Economist Dr Nungsari Ahmad Radhi, while agreeing with Lee’s view, projected that unemployment in the country will worsen and will be the main problem going forward.
“I don’t expect there will be much job growth going forward in the next two quarters. We will have people losing jobs and new entrants into the labour market.
“So, unemployment will worsen although the GDP numbers may likely improve from the second-quarter numbers,” he told TMR.
He said Malaysia started with some 3% unemployment at the end of last year, while the labour market grew by about 3%.
“A 3% to 4% job loss will see unemployment coming close to 8% to 9%.”

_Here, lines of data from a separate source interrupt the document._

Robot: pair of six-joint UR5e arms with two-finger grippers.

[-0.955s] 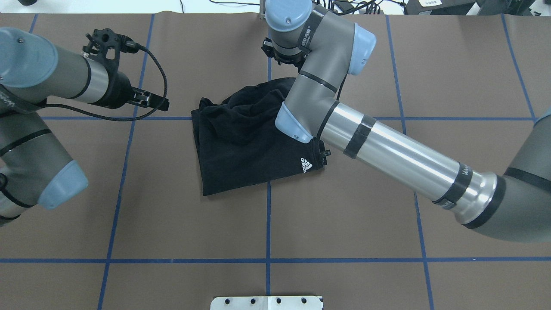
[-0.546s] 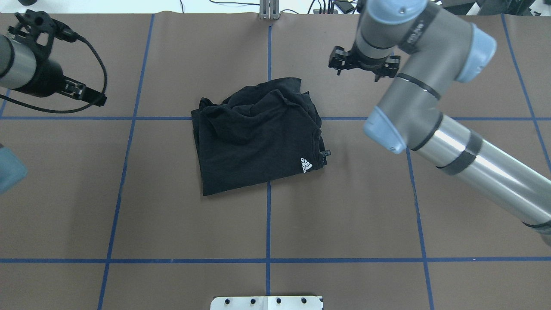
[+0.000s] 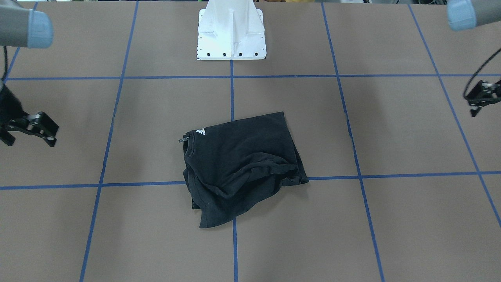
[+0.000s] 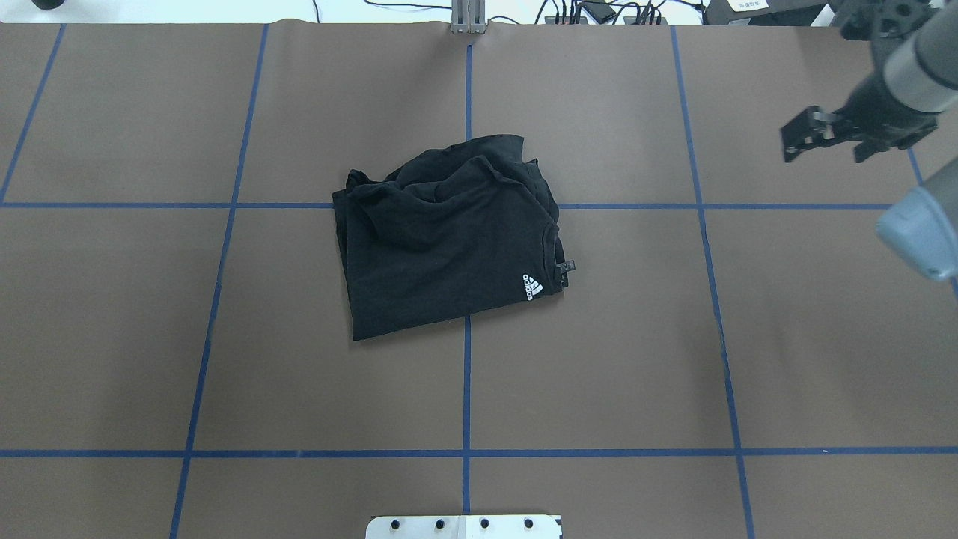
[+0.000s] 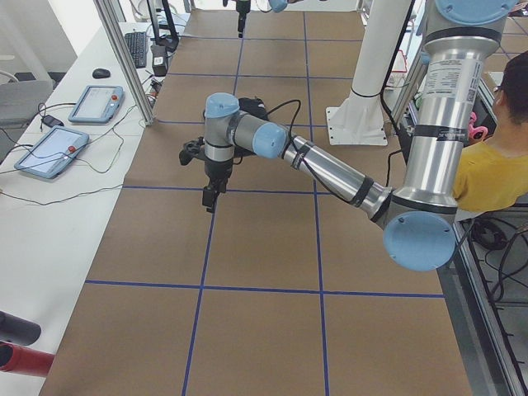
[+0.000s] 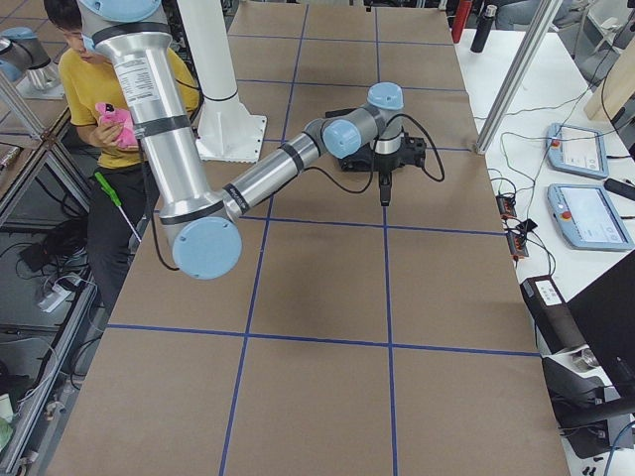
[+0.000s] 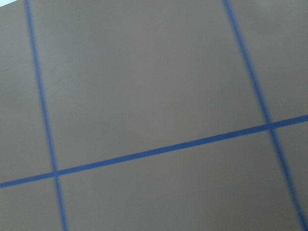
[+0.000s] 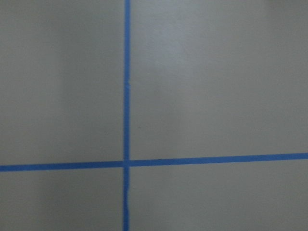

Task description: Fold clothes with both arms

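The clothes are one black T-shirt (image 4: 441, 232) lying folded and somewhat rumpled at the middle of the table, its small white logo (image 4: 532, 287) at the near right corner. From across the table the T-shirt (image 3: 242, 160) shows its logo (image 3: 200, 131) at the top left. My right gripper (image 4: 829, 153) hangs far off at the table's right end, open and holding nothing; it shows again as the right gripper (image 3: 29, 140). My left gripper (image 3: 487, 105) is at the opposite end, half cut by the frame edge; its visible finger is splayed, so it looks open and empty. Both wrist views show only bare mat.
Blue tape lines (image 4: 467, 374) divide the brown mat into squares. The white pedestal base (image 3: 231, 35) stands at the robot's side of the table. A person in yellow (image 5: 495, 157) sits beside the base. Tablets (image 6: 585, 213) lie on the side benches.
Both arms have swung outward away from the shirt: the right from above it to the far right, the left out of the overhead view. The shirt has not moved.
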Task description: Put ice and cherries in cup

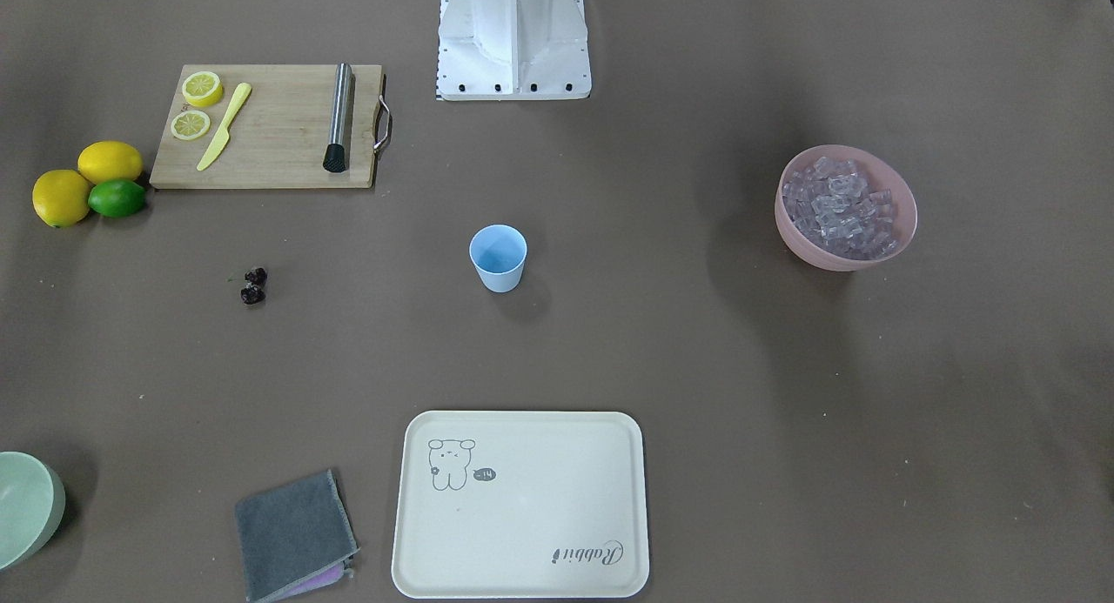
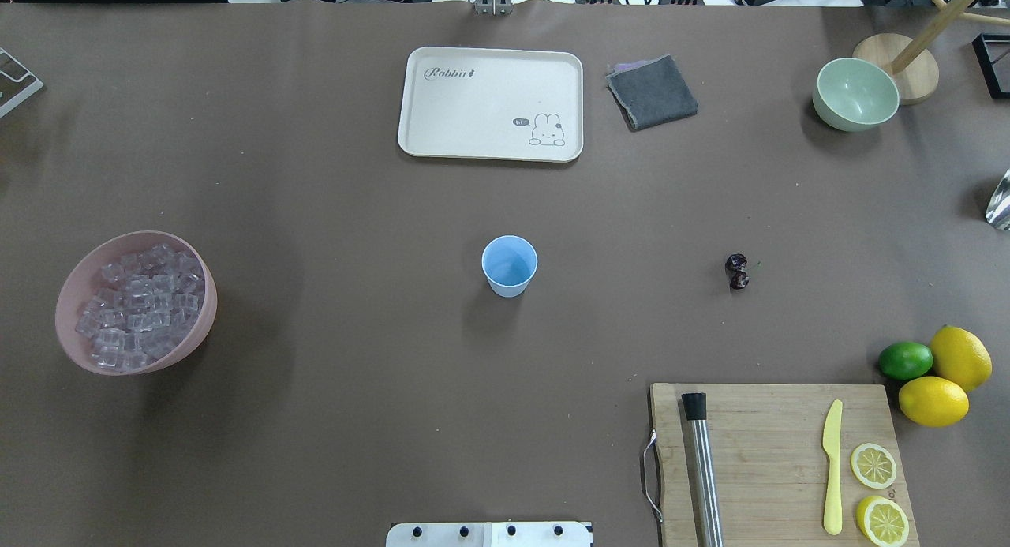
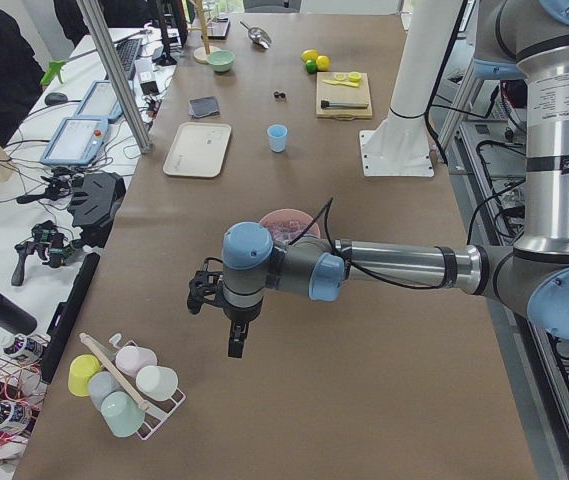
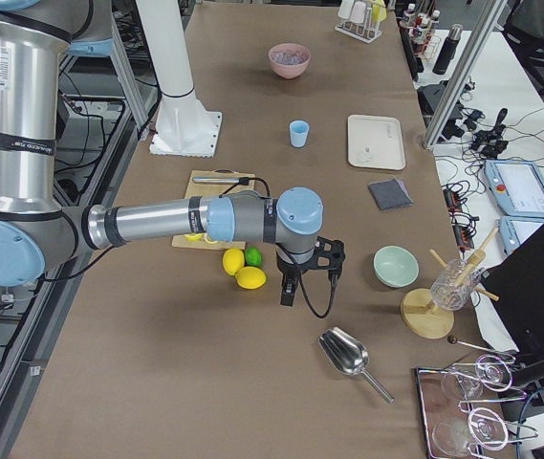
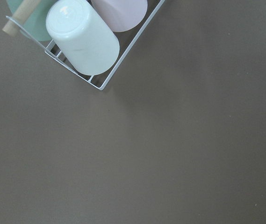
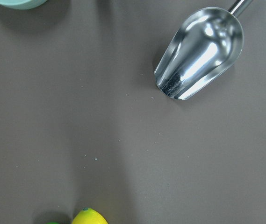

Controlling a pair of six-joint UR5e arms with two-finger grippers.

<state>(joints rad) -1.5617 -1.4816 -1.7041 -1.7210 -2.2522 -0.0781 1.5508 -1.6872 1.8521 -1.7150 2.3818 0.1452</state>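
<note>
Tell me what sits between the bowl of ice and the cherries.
Only the cup, upright and empty, stands between the ice and the cherries; the overhead view shows it.

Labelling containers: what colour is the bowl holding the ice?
Pink bowl, clearest in the overhead exterior view.

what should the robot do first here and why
Probably swing the right gripper in toward the cherries: the cup is empty, the cherries lie loose on the table on that arm's side, and the gripper hovers out by the lemons, away from both.
</note>
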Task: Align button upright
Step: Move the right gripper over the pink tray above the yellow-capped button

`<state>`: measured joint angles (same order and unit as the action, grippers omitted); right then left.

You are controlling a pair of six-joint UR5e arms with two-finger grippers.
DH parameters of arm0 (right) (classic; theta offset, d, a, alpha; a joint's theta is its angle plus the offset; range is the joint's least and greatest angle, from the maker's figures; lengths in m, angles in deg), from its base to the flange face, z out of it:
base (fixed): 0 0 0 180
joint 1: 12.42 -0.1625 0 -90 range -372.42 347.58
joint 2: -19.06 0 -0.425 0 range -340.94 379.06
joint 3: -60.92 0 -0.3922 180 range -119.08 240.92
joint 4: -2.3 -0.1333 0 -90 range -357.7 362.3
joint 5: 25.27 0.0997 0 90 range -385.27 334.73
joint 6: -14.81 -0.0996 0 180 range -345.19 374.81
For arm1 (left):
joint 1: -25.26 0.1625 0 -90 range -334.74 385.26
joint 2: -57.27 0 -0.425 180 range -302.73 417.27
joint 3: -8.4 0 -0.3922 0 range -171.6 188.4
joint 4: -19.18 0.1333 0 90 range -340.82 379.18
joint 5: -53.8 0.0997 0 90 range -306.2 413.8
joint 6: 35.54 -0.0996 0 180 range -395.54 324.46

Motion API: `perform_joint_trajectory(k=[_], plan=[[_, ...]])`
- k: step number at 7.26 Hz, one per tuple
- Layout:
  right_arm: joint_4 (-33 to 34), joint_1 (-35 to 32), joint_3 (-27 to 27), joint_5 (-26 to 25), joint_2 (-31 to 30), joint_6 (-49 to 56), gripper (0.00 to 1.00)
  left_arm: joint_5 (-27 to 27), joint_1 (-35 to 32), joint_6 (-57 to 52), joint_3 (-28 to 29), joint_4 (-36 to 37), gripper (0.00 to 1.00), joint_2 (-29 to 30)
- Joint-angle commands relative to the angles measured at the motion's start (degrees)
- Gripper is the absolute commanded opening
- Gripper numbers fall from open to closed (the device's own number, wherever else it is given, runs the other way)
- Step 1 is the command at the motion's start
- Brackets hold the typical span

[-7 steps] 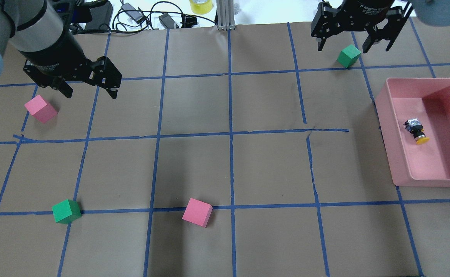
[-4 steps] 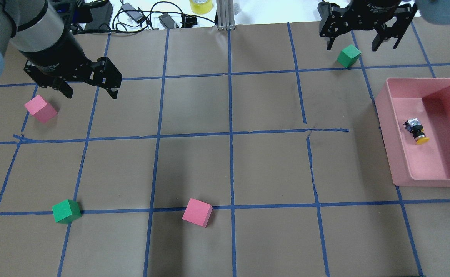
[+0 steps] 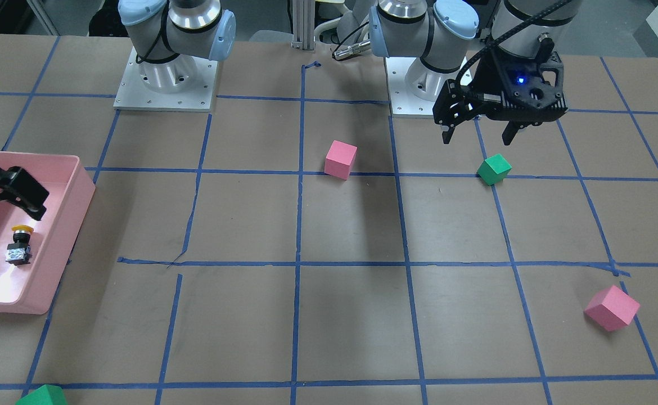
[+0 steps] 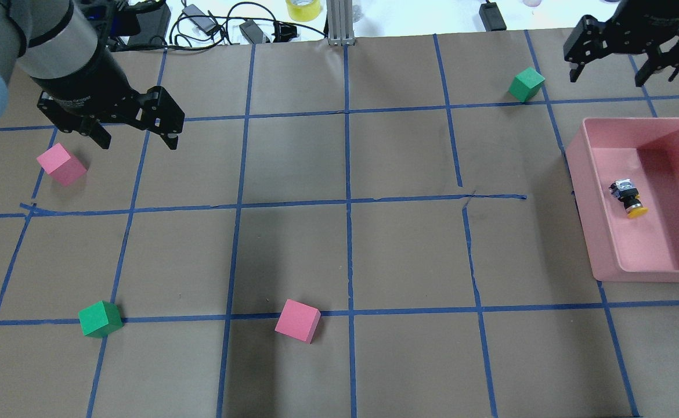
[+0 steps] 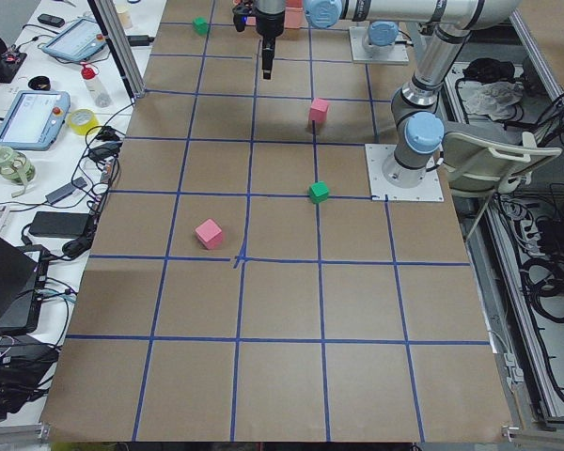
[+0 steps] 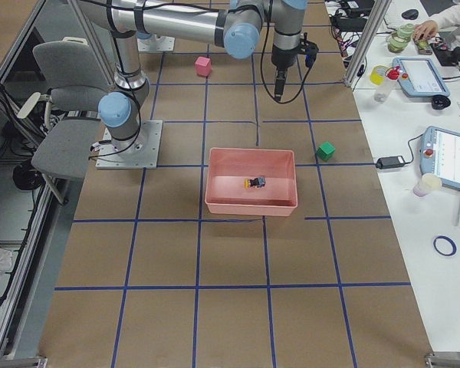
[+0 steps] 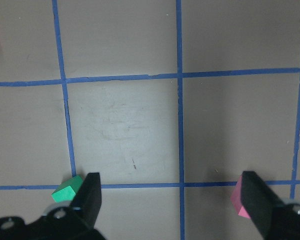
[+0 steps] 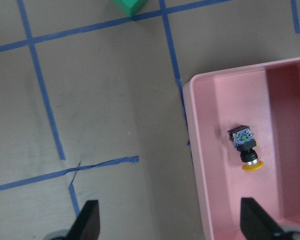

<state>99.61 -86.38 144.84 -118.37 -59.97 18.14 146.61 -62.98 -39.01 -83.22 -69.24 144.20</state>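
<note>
The button (image 4: 628,197) lies on its side inside the pink bin (image 4: 583,191), with its yellow cap toward the robot and its grey base away. It also shows in the front view (image 3: 18,244) and in the right wrist view (image 8: 246,149). My right gripper (image 4: 621,72) is open and empty. It hangs high over the table just beyond the bin's far edge, apart from the button. My left gripper (image 4: 137,139) is open and empty at the far left, beside a pink cube (image 4: 61,164).
A green cube (image 4: 526,84) sits left of the right gripper. Another green cube (image 4: 100,318) and a pink cube (image 4: 298,320) lie near the robot's side. Cables and a yellow tape roll (image 4: 303,8) lie past the table's far edge.
My right gripper has moved to the right, from above the green cube to beyond the bin's far side. The left arm, the button and the cubes have not moved.
</note>
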Motion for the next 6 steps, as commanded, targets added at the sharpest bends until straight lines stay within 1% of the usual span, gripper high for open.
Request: perform_joint_trajectory(k=[1,2,3,4,6], plan=[[16.0,5.3,11.7,-0.2,0.7,6.9,1.00,-0.1,-0.1,0.0,0.0,0.0,1.00,0.0],[21.5,9.4,16.4,0.6,0.7,10.9,1.00,-0.1,0.0,0.0,0.0,0.0,1.00,0.1],[22.9,12.1,18.4,1.3,1.1,13.1,1.00,0.0,0.0,0.0,0.0,0.0,1.00,0.0],[23.1,12.4,18.6,2.4,1.2,14.1,1.00,-0.1,0.0,0.0,0.0,0.0,1.00,0.1],[23.1,12.7,19.6,2.5,1.7,15.6,1.00,-0.1,0.0,0.0,0.0,0.1,1.00,0.2]])
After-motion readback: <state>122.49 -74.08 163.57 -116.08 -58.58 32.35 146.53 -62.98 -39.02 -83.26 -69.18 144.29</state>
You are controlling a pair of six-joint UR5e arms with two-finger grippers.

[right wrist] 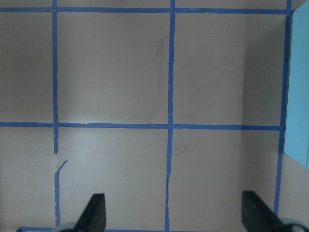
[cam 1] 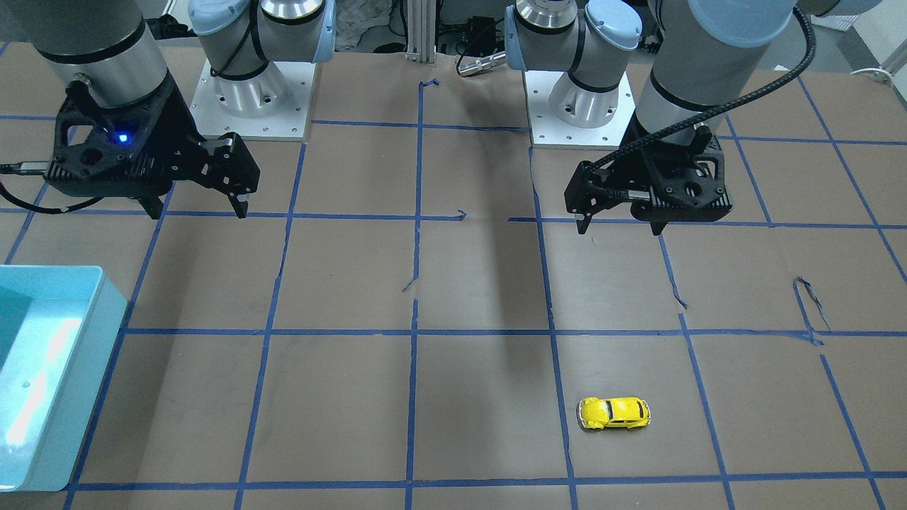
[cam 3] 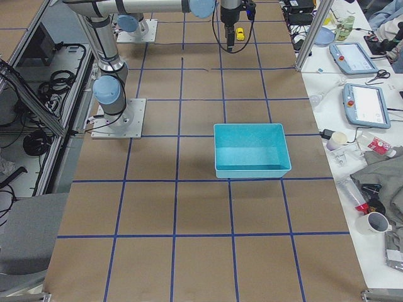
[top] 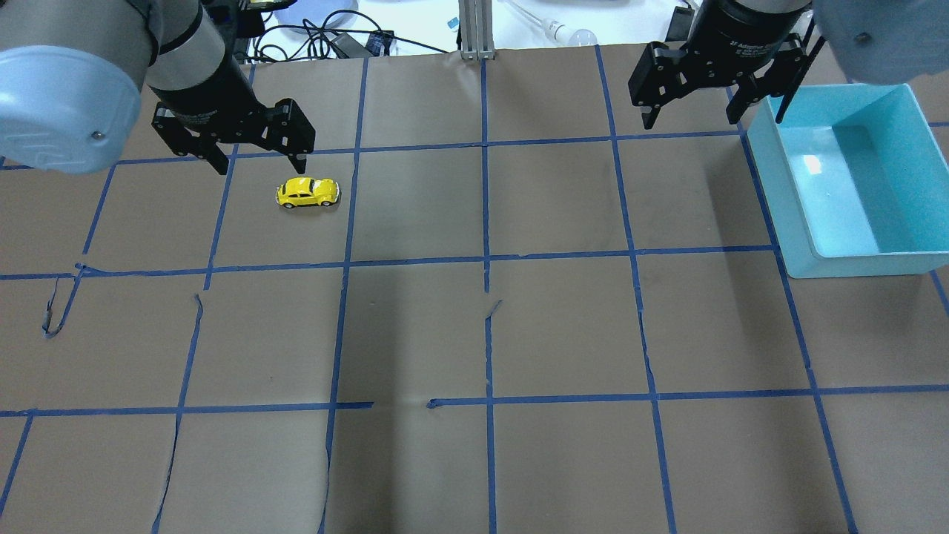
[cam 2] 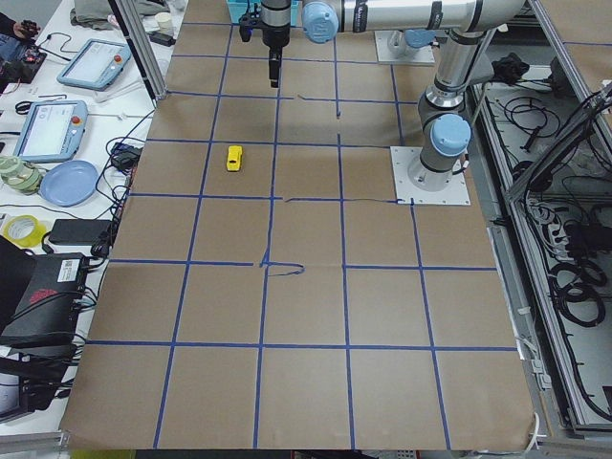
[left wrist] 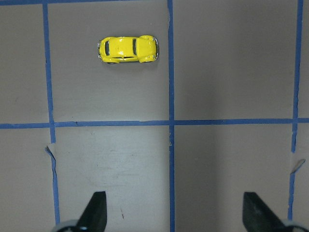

Nungsari added that employment and unemployment have legal and technical definitions, as used by the Department of Statistics Malaysia (DoSM) to measure the quantum.
“What’s important is to recognise all workers in the count and as long as you’re in the formal sector, you should have (contributions to) Social Security Organisation (Socso) and the Employees Provident Fund (EPF) as some sort of safety net.
“You’re informal even if you’re still part of the labour force. You’re part of the denominator in the calculation of unemployment.”
PNB Research Institute CEO Intan Nadia Jalil said Malaysia might see some green shoots of recovery in the economy.
“Therefore, there might be an improvement in the employment rate throughout the rest of the year, provided that the Covid-19 situation remains relatively under control and no drastic public health measures such as another mass lockdown are imposed.
“According to Socso’s latest figures, LOEs dropped marginally in July, by around 10% compared to June,” she told TMR.
Intan said the DoSM’s labour force statistics are in accordance with international standards set by the International Labour Organisation. That allows comparison of the country’s main labour statistics with other countries.
“These international standards include the definitions of those who are employed and unemployed. For the former, this would involve the inclusion of gig and dirty, dangerous and difficult (3D) workers.
“I’m quite sure that employees who have been laid off and have not secured new positions during the reference week of the labour force survey are actually considered unemployed.”
As for those who had to “downgrade their professions”, there has been some discussion in economic and policy circles of the labour force in terms of measuring those considered “underemployed”.
“For example, those whose employment are deemed not commensurate with their qualifications, training and/or economic needs.
“Another statistical measure that could be considered is the inclusion, or a separate measurement, of employees who have been placed on unpaid leave, who would be considered employed, but whose absence of income would have an impact on considerations relating to labour and social safety net policies,” Intan added.
As for Malaysia’s labour force statistics in general, she said it would perhaps be more helpful for more robust research if more disaggregated and cross-tabulated data were made publicly available, such as the number of gig and 3D workers, as well as positions across different and more disaggregated sectors.